Przez całą książkę wydawało mi się, że już to gdzieś widziałam. Fabuła wydawała się znajoma, profesja testerki związków tak samo. Jednak bawiłam się podczas czytania wyśmienicie. Od razu uprzedzam, że akcja jest dość przewidywalna, ale bardzo przyjemna, rozbawi do łez, ale również wzruszy. Podoba mi się pomysł na książkę, chociaż nie sprawdzałam nawet czy takie testerki związków faktyczne istnieją. Niemniej jednak polecam przeczytać historię bohaterów każdej zazdrosnej kobiecie i zobaczyć co jest najważniejsze w związku.

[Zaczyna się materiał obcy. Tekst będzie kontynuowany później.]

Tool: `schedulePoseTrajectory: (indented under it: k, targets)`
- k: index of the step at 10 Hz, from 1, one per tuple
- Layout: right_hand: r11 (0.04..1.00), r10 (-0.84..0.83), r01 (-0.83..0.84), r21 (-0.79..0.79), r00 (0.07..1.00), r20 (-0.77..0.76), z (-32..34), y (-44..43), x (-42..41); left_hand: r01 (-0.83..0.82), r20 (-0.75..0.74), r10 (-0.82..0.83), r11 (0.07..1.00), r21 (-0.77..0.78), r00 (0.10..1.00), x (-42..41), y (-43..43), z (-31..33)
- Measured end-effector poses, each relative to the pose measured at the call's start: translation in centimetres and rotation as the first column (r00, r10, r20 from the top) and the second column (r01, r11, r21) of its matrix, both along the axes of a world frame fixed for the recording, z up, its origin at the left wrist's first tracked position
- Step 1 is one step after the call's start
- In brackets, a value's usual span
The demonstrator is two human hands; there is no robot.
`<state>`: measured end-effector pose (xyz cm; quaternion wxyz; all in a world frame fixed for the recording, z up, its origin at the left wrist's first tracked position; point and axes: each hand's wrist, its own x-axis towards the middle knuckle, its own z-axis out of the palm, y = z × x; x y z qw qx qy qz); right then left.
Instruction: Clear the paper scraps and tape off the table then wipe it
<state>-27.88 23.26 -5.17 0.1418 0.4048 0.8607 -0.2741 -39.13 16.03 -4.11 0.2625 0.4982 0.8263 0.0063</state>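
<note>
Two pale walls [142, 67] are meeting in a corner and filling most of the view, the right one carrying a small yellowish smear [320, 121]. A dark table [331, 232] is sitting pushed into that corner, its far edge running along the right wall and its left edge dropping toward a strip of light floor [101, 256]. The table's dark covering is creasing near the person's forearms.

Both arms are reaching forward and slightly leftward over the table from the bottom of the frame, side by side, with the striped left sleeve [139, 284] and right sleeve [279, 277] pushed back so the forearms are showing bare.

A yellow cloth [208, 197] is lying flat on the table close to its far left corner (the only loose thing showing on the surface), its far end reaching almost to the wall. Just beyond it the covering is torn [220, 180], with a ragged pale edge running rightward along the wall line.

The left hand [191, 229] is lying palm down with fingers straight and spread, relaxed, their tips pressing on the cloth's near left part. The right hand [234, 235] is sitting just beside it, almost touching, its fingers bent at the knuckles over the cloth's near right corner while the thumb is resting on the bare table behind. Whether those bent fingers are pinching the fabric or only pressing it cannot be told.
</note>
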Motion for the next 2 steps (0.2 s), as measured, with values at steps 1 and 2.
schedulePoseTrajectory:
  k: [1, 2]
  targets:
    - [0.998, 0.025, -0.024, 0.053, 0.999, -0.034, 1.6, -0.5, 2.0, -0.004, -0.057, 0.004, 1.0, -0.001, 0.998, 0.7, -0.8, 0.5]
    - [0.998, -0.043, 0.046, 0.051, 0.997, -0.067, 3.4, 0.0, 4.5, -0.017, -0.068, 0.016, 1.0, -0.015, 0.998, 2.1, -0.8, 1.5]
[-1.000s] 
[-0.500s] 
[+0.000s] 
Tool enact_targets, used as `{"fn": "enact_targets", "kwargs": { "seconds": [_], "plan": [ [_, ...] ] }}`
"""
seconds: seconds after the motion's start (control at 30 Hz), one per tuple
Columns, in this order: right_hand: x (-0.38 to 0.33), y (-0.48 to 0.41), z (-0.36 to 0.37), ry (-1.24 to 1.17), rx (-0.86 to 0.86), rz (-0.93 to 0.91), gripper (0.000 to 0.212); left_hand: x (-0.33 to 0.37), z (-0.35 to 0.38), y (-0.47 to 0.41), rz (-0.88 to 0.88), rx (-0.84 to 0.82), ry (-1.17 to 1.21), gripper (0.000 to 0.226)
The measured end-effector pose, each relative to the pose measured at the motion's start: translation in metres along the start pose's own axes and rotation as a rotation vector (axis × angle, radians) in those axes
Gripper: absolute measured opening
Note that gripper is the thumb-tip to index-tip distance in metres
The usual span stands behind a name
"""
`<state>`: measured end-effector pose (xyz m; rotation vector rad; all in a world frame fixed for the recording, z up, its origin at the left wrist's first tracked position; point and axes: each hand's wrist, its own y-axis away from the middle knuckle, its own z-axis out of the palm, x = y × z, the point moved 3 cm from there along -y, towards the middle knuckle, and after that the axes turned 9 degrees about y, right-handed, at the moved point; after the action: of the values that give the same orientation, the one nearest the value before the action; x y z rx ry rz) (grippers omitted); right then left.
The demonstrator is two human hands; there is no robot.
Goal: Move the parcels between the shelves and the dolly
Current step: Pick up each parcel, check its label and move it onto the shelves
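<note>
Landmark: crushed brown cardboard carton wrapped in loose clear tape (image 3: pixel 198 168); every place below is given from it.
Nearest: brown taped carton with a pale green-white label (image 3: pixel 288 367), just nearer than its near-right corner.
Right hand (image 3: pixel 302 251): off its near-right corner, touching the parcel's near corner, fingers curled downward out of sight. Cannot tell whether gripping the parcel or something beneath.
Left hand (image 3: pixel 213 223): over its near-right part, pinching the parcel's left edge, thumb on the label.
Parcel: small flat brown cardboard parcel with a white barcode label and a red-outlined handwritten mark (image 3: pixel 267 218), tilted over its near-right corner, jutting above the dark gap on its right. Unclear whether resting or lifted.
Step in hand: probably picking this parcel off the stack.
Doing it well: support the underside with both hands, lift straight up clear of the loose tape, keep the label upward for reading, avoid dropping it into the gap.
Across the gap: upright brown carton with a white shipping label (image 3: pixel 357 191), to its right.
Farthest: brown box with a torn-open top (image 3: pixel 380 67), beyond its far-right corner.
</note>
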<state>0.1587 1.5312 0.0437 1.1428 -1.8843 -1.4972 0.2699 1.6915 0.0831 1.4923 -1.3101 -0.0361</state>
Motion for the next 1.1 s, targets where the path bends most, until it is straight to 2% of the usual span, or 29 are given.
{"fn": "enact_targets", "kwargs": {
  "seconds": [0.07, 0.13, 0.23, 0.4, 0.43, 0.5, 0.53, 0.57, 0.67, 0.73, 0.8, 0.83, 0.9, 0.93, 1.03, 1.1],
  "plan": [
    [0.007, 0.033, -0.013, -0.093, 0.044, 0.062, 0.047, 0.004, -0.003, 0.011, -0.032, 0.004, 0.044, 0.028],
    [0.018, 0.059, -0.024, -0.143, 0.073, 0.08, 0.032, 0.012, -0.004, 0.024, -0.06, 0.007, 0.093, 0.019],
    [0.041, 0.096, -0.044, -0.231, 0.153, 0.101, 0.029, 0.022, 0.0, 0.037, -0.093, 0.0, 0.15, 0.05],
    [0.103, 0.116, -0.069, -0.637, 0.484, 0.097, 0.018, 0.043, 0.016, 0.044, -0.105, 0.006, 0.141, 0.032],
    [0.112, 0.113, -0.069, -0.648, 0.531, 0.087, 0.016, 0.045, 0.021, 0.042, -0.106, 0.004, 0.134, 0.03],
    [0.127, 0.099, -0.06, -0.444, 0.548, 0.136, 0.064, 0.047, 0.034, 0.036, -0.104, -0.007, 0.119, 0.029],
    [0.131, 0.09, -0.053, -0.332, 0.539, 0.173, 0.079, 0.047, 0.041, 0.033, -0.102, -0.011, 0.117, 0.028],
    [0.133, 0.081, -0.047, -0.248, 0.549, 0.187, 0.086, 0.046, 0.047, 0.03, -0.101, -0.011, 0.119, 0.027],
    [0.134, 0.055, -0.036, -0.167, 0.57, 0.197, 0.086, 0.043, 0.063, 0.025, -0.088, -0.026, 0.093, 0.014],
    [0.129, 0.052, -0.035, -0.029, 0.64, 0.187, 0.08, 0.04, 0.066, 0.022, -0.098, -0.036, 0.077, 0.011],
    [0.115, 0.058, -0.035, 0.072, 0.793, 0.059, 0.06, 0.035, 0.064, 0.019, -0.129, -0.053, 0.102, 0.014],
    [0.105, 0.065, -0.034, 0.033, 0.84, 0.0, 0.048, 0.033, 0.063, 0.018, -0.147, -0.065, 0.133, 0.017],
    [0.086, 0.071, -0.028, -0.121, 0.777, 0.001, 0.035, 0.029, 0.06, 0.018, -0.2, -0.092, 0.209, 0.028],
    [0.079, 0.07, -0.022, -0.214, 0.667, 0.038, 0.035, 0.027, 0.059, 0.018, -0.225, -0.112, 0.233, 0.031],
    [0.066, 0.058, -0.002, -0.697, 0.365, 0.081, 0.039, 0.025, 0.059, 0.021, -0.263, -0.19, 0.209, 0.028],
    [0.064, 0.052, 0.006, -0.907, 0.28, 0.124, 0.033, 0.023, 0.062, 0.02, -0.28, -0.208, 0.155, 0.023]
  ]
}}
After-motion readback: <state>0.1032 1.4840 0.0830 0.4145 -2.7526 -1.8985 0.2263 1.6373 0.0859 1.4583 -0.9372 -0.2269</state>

W małżeństwie Sporoszów pojawia się niespodziewanie rutyna. Wiktor coraz częściej przesiaduje w pracy, zaczął bardziej o siebie dbać, z kolei Eliza przestała się przejmować swoim wyglądem i ambicjami. To wszystko sprawia, że kobieta podpuszczana przez siostrę zaczyna wątpić w wierność męża. Do akcji wkracza testerka wierności mężczyzn – Marcelina. Zyskuje od razu sympatię Wiktora, ale również Elizy. Z czasem dziewczyna dowiaduje się mnóstwo ciekawych rzeczy, a na jaw wychodzą sekrety wszystkich wokół. Jedno jest pewne, kiedy do związku zaczynają się mieszać osoby trzecie i kiedy rozmowy małżonków schodzą na drugi plan, życie zaczyna się mocno komplikować. A z tych komplikacji może powstać prawdziwa, uczuciowa mieszanka wybuchowa.
Tak jak wspomniałam na początku, jest to książka bardzo lekka, zabawna i przyjemna, którą można czytać nawet po ciężkim dniu i odpocząć. Na początku byłam bardzo ciekawa jak wyjdzie współpraca dwóch pisarek, ale okazuje się, że czasem nawet lepiej podzielić się pomysłem i fabuła z drugą osobą. Książka pisana jest z perspektywy Elizy i Michaliny. Muszę przyznać, że pomimo tego, iż różnią się diametralnie, polubiłam obydwie kobiety. Mocno stąpają po ziemi i ich problemy, a także uczucia, są przyziemne i bliskie każdej kobiecie. Przez to historia z góry wydaje się być bliższa czytelnikowi. Chociaż dla mnie całą książkę wygrała postać wróżki. Mimo iż była to rola drugoplanowa. Ubawiłam się bardzo i śmiałam tak, że mąż pytał, czy wszystko dobrze.
Podczas czytania cały czas zastanawiałam się nad rolą testerki w związku. Czy serio ktoś musi uciekać się do takich metod. A jak czują się mężczyźni testowani? Jeszcze pół biedy, kiedy faktycznie okazuje się, że zdradza partnerkę. A ci testowani, którzy są wierni cały czas pomimo pokus? Musi im być bardzo ciężko wiedząc, że są niewystarczający i partnerka podejrzewa ich o zdradę. Do której grupy będzie należał nasz bohater Wiktor? Nie powiem, chociaż cały czas byłam przekonana, że faktycznie stanie się tak, jak się stało.
Serdecznie polecam. Czytajcie i bawcie się dobrze. A obiecuję, że czas spędzony z Testerką będzie udany.